Polearms are, in general, less well suited to close quarters, and you’d probably see fewer of those during a boarding actions. There might be a few on the ship, and some of the crew might choose to use them if they were engaging in coastal raiding.

There might be an element of, “whatever they could get their hands on,” but remember, piracy was a very lucrative career, so while their options were somewhat limited by what’s available at the ports they dock at, and the gear they plunder, “whatever they could get their hands on,” would leave them pretty well equipped.

The one thing I’ll point out from that list is knives. Knives are a must. Not, necessarily as weapons, but they’re extremely important as a utility tool, and their combat application is secondary to that. So, your pirates probably have knives, in addition to cutlasses, muskets, pistols, and blunderbusses.
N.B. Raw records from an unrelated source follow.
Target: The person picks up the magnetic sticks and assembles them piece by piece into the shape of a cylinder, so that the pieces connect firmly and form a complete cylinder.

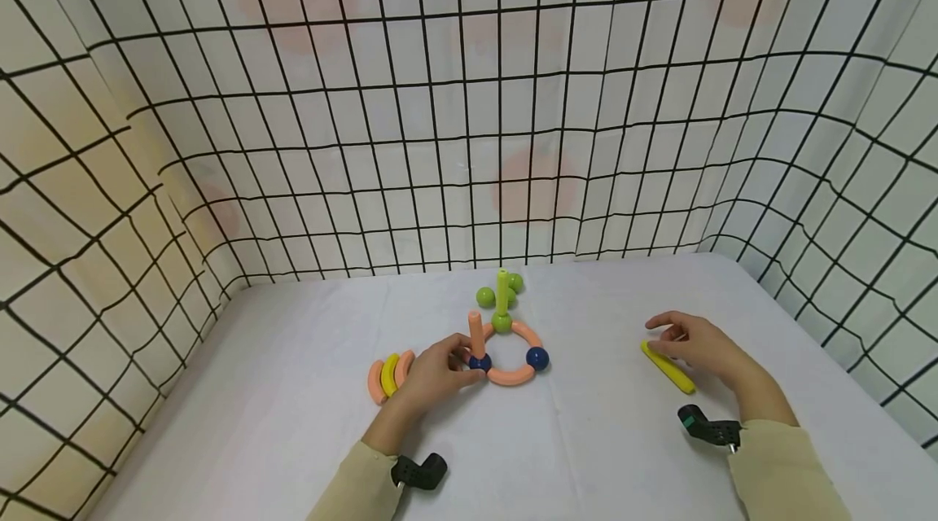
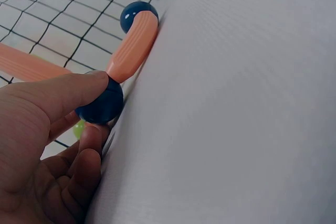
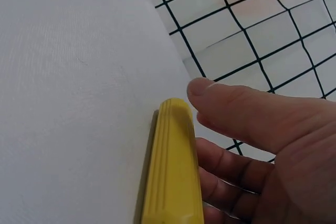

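Note:
My left hand [image 1: 437,378] pinches a dark blue ball [image 2: 105,103] between thumb and fingers, at the near-left of a ring of balls and curved orange rods [image 1: 511,376]. An upright orange rod [image 1: 476,334] stands on that ball. At the ring's far side, a green ball [image 1: 501,322] bears an upright lime-green rod [image 1: 501,293]. Another dark blue ball [image 1: 537,358] sits at the ring's right. On the right, my right hand [image 1: 699,348] is beside a straight yellow rod [image 3: 173,166] lying on the table, its thumb and fingers parted and not closed round it.
Several loose green balls [image 1: 485,297] lie behind the ring. Left of my left hand are curved orange and yellow rods [image 1: 389,375] side by side. White cloth covers the table [image 1: 586,456]. A black grid net [image 1: 454,138] stands along the back and both sides.

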Action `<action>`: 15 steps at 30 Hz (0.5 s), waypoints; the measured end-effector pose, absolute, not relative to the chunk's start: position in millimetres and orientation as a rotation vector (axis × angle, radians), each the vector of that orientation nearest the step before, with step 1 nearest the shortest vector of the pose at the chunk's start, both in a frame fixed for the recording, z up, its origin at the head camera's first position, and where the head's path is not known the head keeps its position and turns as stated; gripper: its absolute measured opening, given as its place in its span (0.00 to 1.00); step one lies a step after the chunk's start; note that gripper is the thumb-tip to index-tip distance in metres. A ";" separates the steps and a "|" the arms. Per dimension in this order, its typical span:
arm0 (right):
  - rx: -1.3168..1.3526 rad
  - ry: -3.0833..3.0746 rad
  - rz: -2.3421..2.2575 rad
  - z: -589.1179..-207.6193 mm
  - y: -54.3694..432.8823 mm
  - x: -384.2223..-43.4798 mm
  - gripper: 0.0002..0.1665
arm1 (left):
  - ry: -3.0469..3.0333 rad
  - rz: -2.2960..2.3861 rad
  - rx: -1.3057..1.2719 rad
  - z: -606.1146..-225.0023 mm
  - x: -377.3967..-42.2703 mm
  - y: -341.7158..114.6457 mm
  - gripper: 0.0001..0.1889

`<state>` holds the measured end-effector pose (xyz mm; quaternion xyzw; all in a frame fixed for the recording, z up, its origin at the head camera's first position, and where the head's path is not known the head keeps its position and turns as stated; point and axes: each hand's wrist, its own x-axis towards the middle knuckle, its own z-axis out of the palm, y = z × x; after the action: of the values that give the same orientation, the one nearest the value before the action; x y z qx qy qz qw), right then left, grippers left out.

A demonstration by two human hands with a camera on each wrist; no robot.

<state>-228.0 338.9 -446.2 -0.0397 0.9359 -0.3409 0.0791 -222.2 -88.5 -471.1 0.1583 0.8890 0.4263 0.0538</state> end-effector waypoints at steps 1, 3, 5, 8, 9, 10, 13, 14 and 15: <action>-0.122 2.793 -1.019 -446.3 339.3 -228.1 0.30 | 2.702 1.295 0.480 -471.2 -222.2 -88.4 0.18; -0.132 2.782 -1.013 -446.9 339.6 -228.4 0.28 | 2.704 1.293 0.478 -471.4 -222.3 -88.3 0.18; -0.150 2.786 -0.997 -447.6 339.3 -228.7 0.27 | 2.706 1.292 0.474 -471.5 -222.6 -88.1 0.18; -0.186 2.798 -0.963 -449.3 338.6 -228.9 0.25 | 2.705 1.293 0.471 -471.4 -222.8 -87.7 0.18; -0.190 2.800 -0.953 -449.8 338.5 -228.9 0.25 | 2.705 1.294 0.471 -471.2 -222.8 -87.6 0.18; -0.193 2.802 -0.943 -450.3 338.2 -228.9 0.24 | 2.703 1.294 0.471 -471.0 -222.8 -87.6 0.18; -0.223 2.800 -0.933 -451.7 338.1 -228.7 0.23 | 2.701 1.293 0.471 -470.7 -222.4 -87.5 0.18; -0.228 2.798 -0.933 -452.1 338.1 -228.8 0.22 | 2.701 1.293 0.470 -470.7 -222.3 -87.5 0.18; -0.231 2.797 -0.934 -452.3 338.0 -228.8 0.22 | 2.701 1.291 0.471 -470.7 -222.2 -87.5 0.18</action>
<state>-228.8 338.0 -452.3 -0.0779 0.9416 -0.3145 0.0915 -222.2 -87.5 -470.7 0.1551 0.8899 0.4254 0.0553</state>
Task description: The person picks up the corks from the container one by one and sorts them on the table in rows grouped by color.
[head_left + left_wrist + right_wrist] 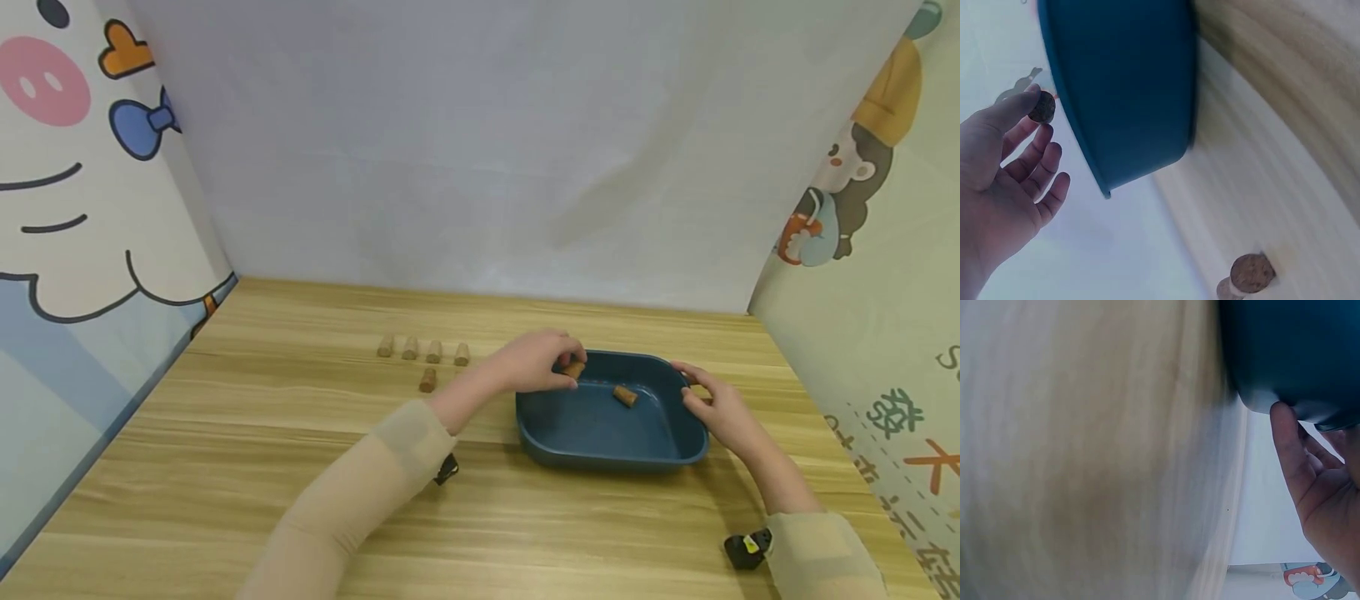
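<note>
My left hand (536,361) pinches a cork stopper (573,369) between thumb and fingers, over the left end of a dark blue basin (615,462). Up close in the left wrist view, the round end of that cork (1042,107) faces the camera, near the basin's rim. A second cork (626,396) lies on its side on the basin floor. At the basin's right end, my right hand (716,408) holds the rim. Its thumb (1286,428) lies against the outer wall in the right wrist view, and the other fingers are partly hidden.
Several corks stand left of the basin on the wooden table (225,433): a back row with one cork (386,346) at its left end, and another cork (427,380) in front. A pale curtain (480,167) rises behind the table, with printed cloths at both sides.
</note>
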Motion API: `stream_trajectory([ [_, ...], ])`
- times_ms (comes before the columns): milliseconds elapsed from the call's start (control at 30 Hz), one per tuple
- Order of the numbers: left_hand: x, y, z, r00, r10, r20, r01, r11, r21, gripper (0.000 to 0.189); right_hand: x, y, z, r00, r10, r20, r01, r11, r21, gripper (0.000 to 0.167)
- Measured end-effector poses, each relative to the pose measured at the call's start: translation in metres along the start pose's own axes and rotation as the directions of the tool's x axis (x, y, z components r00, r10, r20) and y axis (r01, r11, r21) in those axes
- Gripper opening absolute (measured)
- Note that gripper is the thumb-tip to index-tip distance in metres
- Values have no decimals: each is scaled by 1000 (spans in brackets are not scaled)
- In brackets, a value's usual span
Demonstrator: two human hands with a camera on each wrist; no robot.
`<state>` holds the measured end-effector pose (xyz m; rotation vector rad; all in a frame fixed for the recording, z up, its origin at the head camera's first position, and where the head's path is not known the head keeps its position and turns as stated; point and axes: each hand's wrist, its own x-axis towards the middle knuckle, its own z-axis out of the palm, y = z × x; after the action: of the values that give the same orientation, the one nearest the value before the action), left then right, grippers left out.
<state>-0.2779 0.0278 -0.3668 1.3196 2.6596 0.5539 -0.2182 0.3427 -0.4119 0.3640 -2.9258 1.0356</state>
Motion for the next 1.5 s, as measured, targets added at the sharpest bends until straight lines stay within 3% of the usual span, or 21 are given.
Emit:
stream_trajectory([
  [400, -22, 0, -31, 997, -16, -79, 22, 997, 79, 36, 0, 2, 1, 1000, 6, 12, -6, 1000, 11, 45],
  [867, -68, -14, -58, 981, -29, -190, 43, 997, 70, 31, 1, 0, 1, 999, 24, 25, -24, 1000, 1, 45],
  [1200, -100, -40, -64, 975, -52, -218, 52, 999, -4, 30, 0, 2, 1, 1000, 19, 22, -19, 1000, -6, 45],
  [1500, -126, -71, -63, 957, -67, -281, 53, 997, -58, 33, 0, -1, -1, 1000, 15, 18, -15, 1000, -10, 45],
])
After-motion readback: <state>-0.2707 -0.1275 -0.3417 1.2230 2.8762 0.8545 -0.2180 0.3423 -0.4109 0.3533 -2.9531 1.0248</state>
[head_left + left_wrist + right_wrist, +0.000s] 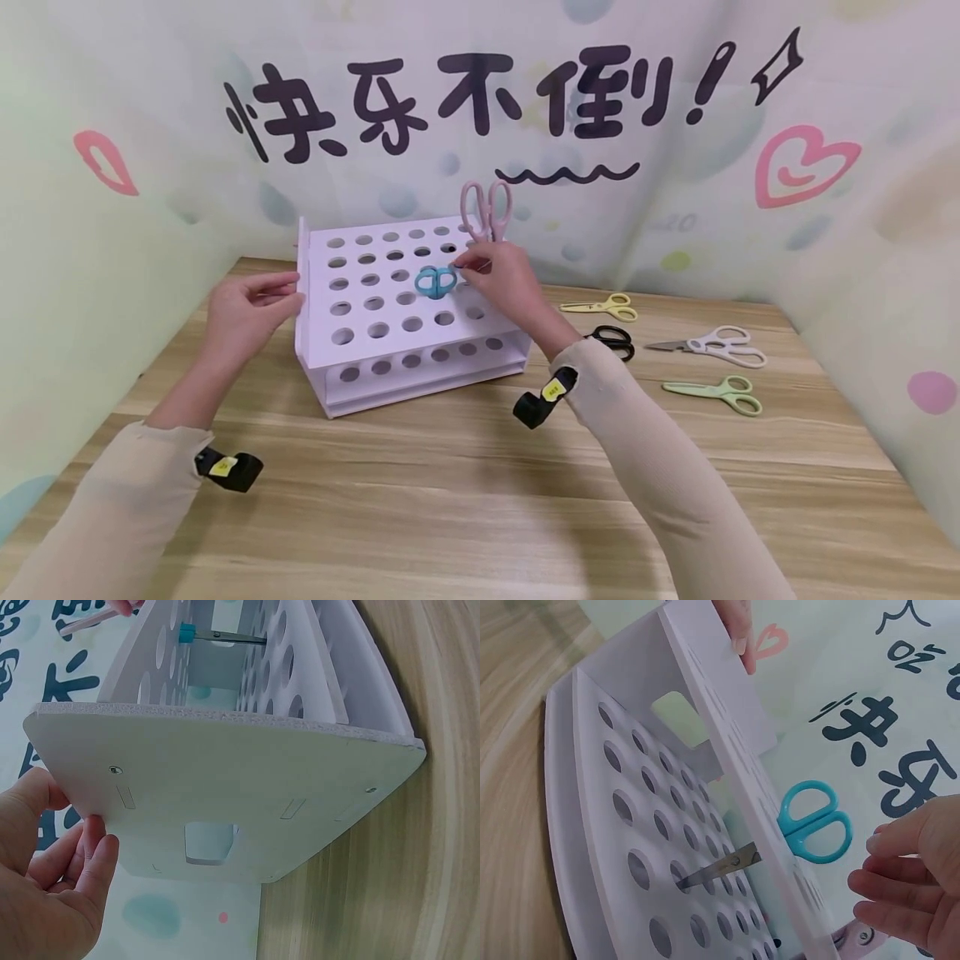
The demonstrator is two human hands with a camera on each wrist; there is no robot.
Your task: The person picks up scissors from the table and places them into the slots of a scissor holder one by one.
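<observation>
A white two-tier rack (390, 329) with rows of round holes stands on the table. Teal-handled scissors (817, 832) sit in it, handles above the upper board and blade tip at a lower-board hole. My right hand (498, 279) is beside their handle, its loosely bent fingers (892, 881) a small gap away and holding nothing. With thumb and fingers, my left hand (56, 870) pinches the edge of the rack's left side panel (202, 780). Pink-handled scissors (487, 208) stand upright in the rack behind my right hand, which hides their lower part.
Right of the rack lie yellow scissors (611, 307), black scissors (615, 340) partly behind my right sleeve, white scissors (723, 346) and green scissors (723, 393). A printed cloth (675, 217) hangs behind the wooden table (375, 500).
</observation>
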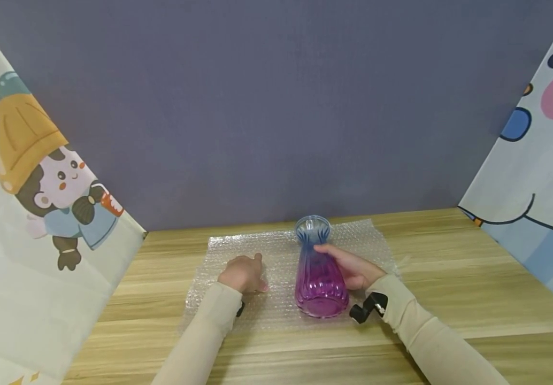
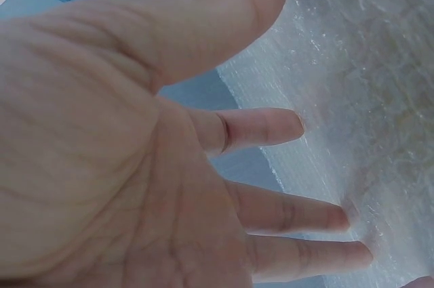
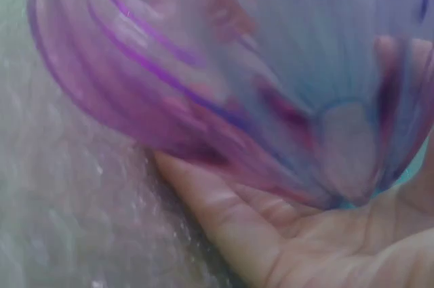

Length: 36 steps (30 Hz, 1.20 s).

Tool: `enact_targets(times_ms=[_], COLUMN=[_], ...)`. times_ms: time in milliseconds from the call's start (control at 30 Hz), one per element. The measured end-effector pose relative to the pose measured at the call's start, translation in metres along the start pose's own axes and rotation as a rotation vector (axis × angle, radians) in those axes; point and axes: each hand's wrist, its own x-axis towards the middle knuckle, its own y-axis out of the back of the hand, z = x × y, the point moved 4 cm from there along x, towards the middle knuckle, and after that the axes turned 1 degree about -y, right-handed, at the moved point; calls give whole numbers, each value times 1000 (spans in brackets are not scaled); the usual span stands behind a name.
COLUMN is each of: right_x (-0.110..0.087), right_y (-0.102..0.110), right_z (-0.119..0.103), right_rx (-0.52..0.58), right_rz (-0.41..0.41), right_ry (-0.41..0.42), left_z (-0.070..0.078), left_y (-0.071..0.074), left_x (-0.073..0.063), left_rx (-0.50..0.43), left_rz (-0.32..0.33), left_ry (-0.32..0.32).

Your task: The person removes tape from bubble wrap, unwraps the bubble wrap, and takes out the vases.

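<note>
A ribbed glass vase [image 1: 321, 283], blue at the neck and purple toward its base, is over a sheet of bubble wrap [image 1: 276, 315]. Its neck points toward the back wall; whether it lies on the wrap or is held just above it I cannot tell. My right hand [image 1: 355, 270] grips the vase from the right, thumb across the upper body. In the right wrist view, fingers [image 3: 230, 217] curve under the glass. Left of the vase, my left hand [image 1: 243, 274] has its fingers spread, with the fingertips at the bubble wrap [image 2: 366, 51] in the left wrist view.
The wrap lies on a wood-grain table [image 1: 127, 321]. A plain grey-blue wall [image 1: 276, 117] rises behind it. Cartoon-printed panels stand at the left [image 1: 12, 278] and right [image 1: 536, 187].
</note>
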Motion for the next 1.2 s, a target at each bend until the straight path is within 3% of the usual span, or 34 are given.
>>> enact_targets(times_ms=[1200], right_x=[-21], right_y=[-4], right_z=[-29], right_rx=[-81], right_rz=[45], right_ry=[87], left_z=[-1], left_y=[-2], left_x=[1], left_rx=[-1], left_rz=[0], left_ry=[0])
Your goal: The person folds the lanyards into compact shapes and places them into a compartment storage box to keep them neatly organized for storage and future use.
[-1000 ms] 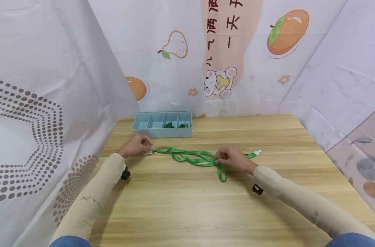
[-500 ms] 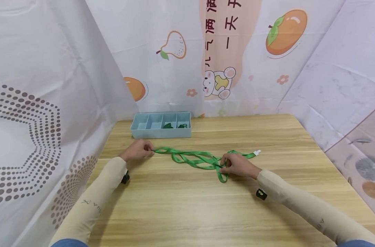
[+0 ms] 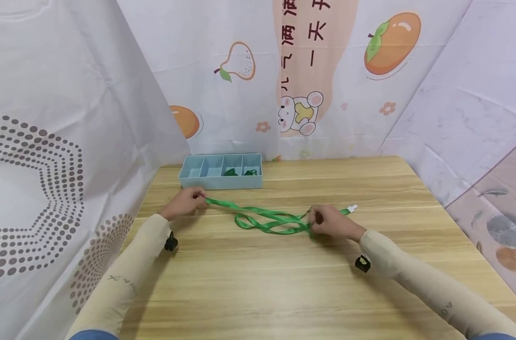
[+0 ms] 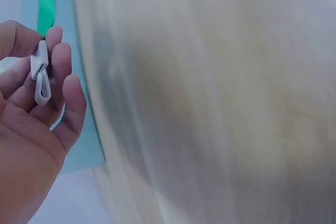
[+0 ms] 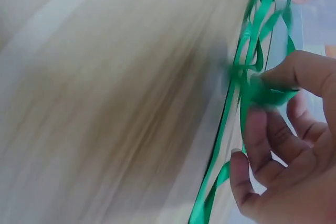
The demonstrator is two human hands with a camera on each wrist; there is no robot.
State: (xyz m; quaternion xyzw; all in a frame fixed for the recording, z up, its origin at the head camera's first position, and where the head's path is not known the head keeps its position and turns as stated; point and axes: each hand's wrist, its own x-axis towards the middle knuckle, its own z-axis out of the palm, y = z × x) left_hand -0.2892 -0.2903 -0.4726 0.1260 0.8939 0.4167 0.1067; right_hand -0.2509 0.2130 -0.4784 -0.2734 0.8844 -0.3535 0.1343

They might even have some halberds and other heavy weapons squirrelled away below decks in case they find a situation where those would be useful.

Obviously, that weapon list would be a little different if your pirates are operating in a bronze or iron age setting, but the basic idea is the same. If you have pirates in a pseudo-Roman Empire, then it would make sense if your pirates are using Gladiuses, and pelting the enemy ships with arrow fire. It’s all about the technology that exists.

So, yeah, it makes sense for your fantasy pirates to have a background. It’s part of the job. It also makes sense for them to be pretty well equipped after a successful raid or two. Though, they probably wouldn’t talk like they’d just walked out of the English West Country in the early 20th century.